REVIEW: Mom and Dad (2017)

Directed by Brian Taylor, Mom and Dad revolves around a mysterious outbreak that causes all parents to commit filicide. At the centre we have Nicolas Cage and Selma Blair attempting to do just that.


Looking back on what the worst of cinema in 2018 has to offer, Mom and Dad is a unique case as it is easily one of the most enjoyable, if not the most enjoyable bad movie to be released this year.


The concept for this movie has potential for a solid horror movie, but when one half of the directing duo that gave us the Crank movies and the abysmal Ghost Rider: Spirit of Vengeance is involved, a hack job is likely guaranteed.

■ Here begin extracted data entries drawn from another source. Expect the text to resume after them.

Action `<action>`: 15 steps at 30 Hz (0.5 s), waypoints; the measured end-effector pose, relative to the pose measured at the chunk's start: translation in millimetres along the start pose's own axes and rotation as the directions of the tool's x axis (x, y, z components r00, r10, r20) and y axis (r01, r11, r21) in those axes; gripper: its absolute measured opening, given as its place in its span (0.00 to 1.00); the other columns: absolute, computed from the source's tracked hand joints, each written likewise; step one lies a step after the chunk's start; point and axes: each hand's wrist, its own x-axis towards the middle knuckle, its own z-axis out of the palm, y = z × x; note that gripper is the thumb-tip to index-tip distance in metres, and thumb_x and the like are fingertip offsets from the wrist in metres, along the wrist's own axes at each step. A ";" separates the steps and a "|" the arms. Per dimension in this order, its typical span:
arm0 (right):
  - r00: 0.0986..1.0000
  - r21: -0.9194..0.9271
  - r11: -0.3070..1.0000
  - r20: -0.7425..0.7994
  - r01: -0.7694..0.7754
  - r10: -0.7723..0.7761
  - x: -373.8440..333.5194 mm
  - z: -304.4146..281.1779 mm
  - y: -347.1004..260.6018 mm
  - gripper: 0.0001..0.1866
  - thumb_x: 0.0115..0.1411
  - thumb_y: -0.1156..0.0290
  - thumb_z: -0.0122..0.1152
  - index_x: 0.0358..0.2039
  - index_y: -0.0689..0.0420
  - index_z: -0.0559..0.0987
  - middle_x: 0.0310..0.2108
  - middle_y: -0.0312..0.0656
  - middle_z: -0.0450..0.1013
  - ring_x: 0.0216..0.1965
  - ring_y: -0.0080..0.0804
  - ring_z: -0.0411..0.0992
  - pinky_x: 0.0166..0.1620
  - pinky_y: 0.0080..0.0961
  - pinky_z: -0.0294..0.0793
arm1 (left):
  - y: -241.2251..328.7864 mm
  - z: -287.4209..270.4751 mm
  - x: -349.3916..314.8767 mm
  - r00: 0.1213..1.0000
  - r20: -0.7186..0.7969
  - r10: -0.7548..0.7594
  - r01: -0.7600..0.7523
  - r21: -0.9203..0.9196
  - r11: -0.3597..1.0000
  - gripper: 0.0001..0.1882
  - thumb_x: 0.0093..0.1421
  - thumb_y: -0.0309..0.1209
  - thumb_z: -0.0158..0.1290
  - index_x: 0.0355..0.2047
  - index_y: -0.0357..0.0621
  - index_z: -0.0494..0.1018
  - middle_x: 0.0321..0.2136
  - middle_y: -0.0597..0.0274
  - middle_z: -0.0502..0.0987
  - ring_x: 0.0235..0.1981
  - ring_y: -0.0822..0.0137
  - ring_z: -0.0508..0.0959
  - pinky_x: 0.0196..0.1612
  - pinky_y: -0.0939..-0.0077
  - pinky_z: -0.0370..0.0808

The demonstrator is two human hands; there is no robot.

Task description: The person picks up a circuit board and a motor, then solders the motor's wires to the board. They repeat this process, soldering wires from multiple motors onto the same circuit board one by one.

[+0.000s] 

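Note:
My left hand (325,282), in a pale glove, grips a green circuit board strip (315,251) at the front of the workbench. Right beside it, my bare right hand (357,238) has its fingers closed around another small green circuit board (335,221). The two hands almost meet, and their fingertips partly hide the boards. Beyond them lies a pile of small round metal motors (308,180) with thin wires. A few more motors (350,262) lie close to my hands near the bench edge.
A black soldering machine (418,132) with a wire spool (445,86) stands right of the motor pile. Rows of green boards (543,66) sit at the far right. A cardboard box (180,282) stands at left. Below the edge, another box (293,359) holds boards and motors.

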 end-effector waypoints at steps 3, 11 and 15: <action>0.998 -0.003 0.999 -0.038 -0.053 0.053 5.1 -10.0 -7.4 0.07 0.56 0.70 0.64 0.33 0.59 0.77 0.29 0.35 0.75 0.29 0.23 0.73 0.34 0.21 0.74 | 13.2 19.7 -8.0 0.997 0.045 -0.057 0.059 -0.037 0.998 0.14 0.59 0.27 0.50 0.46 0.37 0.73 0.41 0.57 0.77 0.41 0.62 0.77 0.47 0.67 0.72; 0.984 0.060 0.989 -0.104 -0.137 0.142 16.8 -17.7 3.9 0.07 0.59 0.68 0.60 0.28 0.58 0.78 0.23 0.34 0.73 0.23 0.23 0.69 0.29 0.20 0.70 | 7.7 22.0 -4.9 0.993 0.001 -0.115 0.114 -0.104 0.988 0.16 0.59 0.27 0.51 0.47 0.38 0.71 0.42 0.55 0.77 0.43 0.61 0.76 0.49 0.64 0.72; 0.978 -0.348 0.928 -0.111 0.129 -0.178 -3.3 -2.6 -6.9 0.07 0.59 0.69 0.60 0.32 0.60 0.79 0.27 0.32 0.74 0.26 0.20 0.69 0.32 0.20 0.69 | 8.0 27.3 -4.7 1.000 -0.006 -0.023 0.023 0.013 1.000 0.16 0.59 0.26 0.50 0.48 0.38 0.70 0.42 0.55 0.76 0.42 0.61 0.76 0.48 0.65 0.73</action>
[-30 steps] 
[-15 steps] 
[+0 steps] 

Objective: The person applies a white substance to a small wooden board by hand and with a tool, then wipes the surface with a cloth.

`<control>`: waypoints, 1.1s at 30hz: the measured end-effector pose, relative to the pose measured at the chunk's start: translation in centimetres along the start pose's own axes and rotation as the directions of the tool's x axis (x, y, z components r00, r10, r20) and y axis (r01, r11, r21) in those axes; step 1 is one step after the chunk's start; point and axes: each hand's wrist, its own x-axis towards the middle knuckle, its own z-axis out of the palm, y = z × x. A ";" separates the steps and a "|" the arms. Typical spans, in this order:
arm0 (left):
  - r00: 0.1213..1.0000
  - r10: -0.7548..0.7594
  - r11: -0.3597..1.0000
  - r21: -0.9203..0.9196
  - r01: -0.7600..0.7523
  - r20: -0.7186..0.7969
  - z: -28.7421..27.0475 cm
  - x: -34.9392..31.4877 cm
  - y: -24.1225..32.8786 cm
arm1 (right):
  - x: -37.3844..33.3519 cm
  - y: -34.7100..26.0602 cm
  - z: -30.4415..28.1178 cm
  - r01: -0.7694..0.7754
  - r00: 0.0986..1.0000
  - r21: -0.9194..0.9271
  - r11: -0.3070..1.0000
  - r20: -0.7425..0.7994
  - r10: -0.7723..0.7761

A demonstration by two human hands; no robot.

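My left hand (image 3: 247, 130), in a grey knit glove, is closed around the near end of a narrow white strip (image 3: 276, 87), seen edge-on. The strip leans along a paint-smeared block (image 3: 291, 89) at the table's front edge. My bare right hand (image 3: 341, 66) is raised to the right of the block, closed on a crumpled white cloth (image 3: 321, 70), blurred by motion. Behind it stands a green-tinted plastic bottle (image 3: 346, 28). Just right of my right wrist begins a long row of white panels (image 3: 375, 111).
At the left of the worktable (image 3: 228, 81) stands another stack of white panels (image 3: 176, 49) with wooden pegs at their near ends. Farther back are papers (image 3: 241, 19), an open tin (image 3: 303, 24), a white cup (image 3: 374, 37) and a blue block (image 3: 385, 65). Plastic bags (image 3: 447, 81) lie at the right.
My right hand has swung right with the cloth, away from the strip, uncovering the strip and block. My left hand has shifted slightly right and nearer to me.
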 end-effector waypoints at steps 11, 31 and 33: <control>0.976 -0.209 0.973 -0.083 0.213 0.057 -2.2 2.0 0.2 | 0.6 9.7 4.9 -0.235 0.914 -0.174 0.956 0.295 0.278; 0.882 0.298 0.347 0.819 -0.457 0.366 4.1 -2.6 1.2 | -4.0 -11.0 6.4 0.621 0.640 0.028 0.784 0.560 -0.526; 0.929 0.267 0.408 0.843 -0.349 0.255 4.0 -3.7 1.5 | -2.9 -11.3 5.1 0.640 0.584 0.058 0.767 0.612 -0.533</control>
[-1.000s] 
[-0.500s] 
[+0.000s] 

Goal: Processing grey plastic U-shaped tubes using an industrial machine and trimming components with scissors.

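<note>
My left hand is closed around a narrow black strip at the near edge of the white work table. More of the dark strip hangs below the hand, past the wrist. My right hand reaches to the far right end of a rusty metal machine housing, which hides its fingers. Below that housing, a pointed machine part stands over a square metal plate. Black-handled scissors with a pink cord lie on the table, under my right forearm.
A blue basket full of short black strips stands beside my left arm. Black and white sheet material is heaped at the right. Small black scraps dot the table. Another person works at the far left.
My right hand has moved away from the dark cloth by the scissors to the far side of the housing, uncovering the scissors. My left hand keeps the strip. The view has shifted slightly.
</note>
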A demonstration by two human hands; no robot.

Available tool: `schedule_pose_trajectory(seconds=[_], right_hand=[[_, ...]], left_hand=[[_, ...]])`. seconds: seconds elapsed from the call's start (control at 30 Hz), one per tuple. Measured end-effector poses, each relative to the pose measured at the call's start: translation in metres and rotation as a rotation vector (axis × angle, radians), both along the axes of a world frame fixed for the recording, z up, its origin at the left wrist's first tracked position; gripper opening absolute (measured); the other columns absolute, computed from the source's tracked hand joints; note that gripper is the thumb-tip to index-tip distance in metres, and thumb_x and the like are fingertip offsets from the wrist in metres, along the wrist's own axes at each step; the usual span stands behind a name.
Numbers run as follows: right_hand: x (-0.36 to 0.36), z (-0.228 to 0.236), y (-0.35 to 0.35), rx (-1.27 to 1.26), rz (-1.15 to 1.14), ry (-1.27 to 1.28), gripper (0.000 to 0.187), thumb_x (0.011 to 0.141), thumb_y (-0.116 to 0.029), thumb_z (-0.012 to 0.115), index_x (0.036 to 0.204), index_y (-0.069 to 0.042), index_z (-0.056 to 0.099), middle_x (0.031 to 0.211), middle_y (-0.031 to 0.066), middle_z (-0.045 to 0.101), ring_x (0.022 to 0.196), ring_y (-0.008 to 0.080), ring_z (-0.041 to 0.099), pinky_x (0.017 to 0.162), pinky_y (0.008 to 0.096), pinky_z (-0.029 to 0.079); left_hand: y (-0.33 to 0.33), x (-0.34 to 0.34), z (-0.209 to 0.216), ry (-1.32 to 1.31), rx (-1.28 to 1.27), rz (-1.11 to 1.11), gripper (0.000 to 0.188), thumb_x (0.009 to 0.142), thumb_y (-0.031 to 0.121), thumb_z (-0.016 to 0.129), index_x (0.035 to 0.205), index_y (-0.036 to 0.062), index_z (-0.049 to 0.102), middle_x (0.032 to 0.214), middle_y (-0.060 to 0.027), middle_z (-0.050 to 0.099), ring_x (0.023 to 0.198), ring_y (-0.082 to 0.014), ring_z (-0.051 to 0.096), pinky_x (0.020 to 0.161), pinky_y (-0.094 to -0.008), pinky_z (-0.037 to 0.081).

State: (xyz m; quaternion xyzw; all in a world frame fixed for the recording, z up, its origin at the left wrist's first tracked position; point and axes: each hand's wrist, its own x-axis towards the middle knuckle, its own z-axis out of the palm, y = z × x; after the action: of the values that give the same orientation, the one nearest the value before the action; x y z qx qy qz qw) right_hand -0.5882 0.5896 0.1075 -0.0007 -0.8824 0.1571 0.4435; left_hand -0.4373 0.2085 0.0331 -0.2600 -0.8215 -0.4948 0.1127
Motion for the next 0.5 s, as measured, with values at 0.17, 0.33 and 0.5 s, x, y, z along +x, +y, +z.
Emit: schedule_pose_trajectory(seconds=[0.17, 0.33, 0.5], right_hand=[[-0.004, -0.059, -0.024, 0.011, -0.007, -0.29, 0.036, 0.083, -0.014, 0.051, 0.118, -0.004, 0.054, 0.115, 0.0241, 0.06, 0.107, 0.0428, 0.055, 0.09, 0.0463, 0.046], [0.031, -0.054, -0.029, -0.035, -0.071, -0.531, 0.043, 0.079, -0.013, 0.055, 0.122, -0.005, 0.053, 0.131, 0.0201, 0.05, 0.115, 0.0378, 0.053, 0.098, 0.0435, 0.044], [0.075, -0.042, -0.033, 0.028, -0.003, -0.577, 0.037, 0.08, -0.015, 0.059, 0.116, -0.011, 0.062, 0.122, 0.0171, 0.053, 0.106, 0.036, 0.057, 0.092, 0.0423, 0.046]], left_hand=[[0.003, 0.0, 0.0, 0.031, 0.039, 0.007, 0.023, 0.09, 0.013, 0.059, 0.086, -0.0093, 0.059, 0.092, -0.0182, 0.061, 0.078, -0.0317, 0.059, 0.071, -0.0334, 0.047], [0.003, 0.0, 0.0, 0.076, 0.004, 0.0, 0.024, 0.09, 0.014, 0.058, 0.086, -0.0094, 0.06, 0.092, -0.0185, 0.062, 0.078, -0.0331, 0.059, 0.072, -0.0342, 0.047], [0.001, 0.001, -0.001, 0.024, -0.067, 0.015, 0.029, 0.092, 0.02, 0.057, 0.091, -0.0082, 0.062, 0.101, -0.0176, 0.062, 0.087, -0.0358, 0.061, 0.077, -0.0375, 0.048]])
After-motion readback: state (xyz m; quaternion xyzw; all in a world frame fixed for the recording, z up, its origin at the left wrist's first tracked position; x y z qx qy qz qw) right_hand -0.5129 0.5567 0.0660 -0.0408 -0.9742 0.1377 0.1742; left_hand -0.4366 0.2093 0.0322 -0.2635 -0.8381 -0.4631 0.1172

The first 40 minutes of Mom and Dad is a genuinely execrable borefest. The plot makes no sense, the editing is embarrassing, the sound design is some of the worst I’ve heard all year and the direction is an unbridled mess.


So this disease in the movie apparently stemmed from a disease contracted by pigs? And somehow made its way onto every television screen in the US? The more I think about it, I’d rather not know how that correlation was made.


Where the movie gets going is when we see Nicolas Cage sledgehammering a pool table while singing the ‘Hokey Pokey’. The scene itself completely negates the ‘outbreak’ setup as both Brent and Kendall are pretty fed up of being parents.


Every issue that plagued the first half is still prevalent in the second half but it embraces an anarchic comedic identity as we see Nicolas Cage tripping, falling, growling, crying all over the place trying to kills his kids. Cage’s performance was at a ‘Homer Simpson’ level of ridiculous.


This whole movie really does feel like a ‘Treehouse of Horror’ Simpsons episode, which can be taken as a positive or a negative, I’m taking it as both because it’s just so obscenely crafted yet so funny when we see Cage and Blair constantly failing to kill their kids.


I suppose the movie does work as a comedy in a way but the unbearable sound design, unbridled momentum, choppy pacing and nonsensical setup detrimentally emasculates it as a real comedy.


It was a strangely paradoxical experience that has admittedly led to difficulty in writing about it, but movies like this ought to be illuminated for what they are: paradoxes. It’s one of the worst movies I’ve seen this year but it’s also one of the funniest. It’s only 77 minutes long, and I recommend it for the unintended comedy.